El autonombrado presidente del empleo agravó la economía y creó una guerra
contra los capos del narco que arrojó más de 70 mil muertos al final de su
administración.
En
2012, con un gobierno en crisis, el panismo desprestigiado y con la peregrina
idea de que “con el PRI nunca habíamos estado tan mal”, Enrique Peña Nieto ganó
las elecciones con una diferencia del 6.63% del total de la votación.
El
slogan del priista fue “Te lo firmo y te lo cumplo”. Así fue como hizo en
campaña 266 compromisos que firmó ante notario público, pero al llegar al
Quinto Informe de Gobierno aún le faltan por cumplir 106 promesas. Entre éstas
erradicar la pobreza alimentaria, y en México sigue habiendo más de 9 millones
de personas en pobreza extrema. Otra fue dotar de computadoras portátiles con
internet a todos los alumnos de escuelas públicas de quinto y sexto grado de
primaria, cosa que aún no sucede.
Prometió,
además, la construcción de carreteras, puentes, autopistas, tramos de
ferrocarril, terminales portuarias y el tren interurbano entre la Ciudad de
México y Toluca, que no existen. Juró rescatar a Acapulco de la inseguridad y ponerle
un fin a los cárteles de la droga, por el contrario el crimen arroja ya un
saldo de más de cien mil muertos.
Si
nos fijamos un poco, lo nuestro no es votar con la razón sino con el corazón.

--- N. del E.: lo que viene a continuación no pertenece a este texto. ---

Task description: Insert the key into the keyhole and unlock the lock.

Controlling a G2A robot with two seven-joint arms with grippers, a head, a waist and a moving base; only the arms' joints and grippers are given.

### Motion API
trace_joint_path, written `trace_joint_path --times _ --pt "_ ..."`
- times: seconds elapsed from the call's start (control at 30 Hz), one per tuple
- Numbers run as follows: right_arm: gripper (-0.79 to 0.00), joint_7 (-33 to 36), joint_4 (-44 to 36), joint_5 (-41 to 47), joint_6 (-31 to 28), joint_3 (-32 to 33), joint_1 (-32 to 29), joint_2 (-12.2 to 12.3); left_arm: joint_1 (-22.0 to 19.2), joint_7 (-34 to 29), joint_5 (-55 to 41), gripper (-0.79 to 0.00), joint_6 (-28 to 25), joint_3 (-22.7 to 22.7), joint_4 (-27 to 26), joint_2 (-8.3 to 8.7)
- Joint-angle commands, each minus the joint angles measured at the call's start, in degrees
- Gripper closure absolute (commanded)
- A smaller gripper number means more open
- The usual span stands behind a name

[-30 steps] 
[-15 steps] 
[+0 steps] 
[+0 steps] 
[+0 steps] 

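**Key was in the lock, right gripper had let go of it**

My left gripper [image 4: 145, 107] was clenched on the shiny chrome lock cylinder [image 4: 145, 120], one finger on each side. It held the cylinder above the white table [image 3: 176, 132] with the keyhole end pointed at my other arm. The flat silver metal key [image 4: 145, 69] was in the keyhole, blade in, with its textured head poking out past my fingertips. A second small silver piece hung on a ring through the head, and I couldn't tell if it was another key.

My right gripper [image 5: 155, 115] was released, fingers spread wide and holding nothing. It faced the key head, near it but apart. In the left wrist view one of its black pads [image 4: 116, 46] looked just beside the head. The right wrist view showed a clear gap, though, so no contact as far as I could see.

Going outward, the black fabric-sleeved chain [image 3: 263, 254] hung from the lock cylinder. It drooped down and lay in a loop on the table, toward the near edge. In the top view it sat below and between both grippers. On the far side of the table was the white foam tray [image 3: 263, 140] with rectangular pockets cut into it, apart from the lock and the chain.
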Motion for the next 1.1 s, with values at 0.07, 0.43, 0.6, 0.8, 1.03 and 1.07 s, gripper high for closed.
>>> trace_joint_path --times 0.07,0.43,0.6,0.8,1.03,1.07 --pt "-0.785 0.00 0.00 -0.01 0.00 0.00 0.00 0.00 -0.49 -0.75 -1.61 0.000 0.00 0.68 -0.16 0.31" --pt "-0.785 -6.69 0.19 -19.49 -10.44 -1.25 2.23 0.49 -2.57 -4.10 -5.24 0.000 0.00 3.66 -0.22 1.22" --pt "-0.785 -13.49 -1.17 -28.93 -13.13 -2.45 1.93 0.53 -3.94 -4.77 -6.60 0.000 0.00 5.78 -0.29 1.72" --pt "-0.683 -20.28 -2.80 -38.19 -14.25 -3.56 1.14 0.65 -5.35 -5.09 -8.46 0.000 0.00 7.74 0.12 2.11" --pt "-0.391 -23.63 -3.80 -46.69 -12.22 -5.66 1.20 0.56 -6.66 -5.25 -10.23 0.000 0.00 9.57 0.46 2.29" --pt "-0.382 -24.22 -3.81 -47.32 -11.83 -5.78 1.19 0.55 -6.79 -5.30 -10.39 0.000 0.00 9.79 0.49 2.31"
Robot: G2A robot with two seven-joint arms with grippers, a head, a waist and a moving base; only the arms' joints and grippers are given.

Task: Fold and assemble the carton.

Las elecciones del 2000 nos enseñaron que la democracia no sólo era posible en
México sino que nosotros éramos parte de ella, pero no la hemos utilizado para
erigir gobiernos capaces y menos para exigir buenas cuentas. Si democracia
significa el poder del pueblo, ¿por qué es el pueblo quien tiene que pagar por los
errores y excesos de los políticos?
¿Tenemos
o no tenemos culpa?
UN
ALTO COSTO
Ahora
bien, ¿de qué nos sirve pagar campañas electorales que son cada vez más
costosas y menos confiables? ¿Qué caso tiene desembolsar tanto dinero nada más para
que nos vengan con promesas que en su mayoría no están dispuestos a cumplir?
Según
Lorenzo Córdova Vianello, consejero presidente del INE, dice que el
multimillonario presupuesto entregado a partidos y a los candidatos
independientes no es una determinación arbitraria del instituto electoral. Sin
embargo, nunca reveló con precisión el método en que fue calculado el monto del
dinero. Así que lo que dijo es poco creíble sobre todo si tomamos en cuenta que
los 6 mil 788 millones de pesos que irán a parar en propaganda y publicidad
inútil de partidos y candidatos serán arbitrados por el mismo árbitro que es el
INE.
Veamos
pues cuánto se embolsará cada partido. El PRI recibirá 1,689 millones de pesos;
el PAN, más de 1,281 millones; el PRD, poco más de 773 millones y el partido
satélite del PRI, el PVEM, más de 578 millones de pesos.
Movimiento
Ciudadano obtendrá más de 537 millones de pesos; Nueva Alianza, 419 millones;
el PT, 376 millones. Los nuevos partidos como Morena, más de 659 millones de pesos
y, Encuentro Social, 398 millones. Aparte, a los candidatos independientes se
les asignó un monto de 42 millones 964 mil 332 pesos.
Es
un derroche de dinero. Un crimen monumental comparado con las necesidades más
urgentes de la sociedad como educación, salud y seguridad, principalmente. Y no
olvidemos el dinero sucio que entra en juego en las campañas, tanto de la
delincuencia organizada como de los empresarios que a veces son ellos y no los
partidos los que imponen el candidato para tal o cual cargo público.
Al
momento de registrarse como precandidato a la Presidencia de la República,
López Obrador hizo diez promesas. Suponiendo que para llevarlas a cada rincón
del país utilizará el presupuesto de la coalición (Morena, PT y PES), cada
promesa de AMLO nos costará alrededor de 143 millones de pesos y no sabemos si
las cumplirá en caso de ganar la elección.
Sin
duda nos urge una reforma política que incluya un replanteamiento de
financiación de los partidos políticos basado en el número de votos que reciben
en cada elección. Porque México no puede seguir sosteniendo este despilfarro para
pagar campañas basadas en promesas que no se cumplirán y que servirán para que
muchos políticos se enriquezcan ilícitamente con el dinero de los mexicanos y
del narco.
Prepárese
que esto apenas empieza. El dinosaurio todavía sigue ahí. ¡Chao!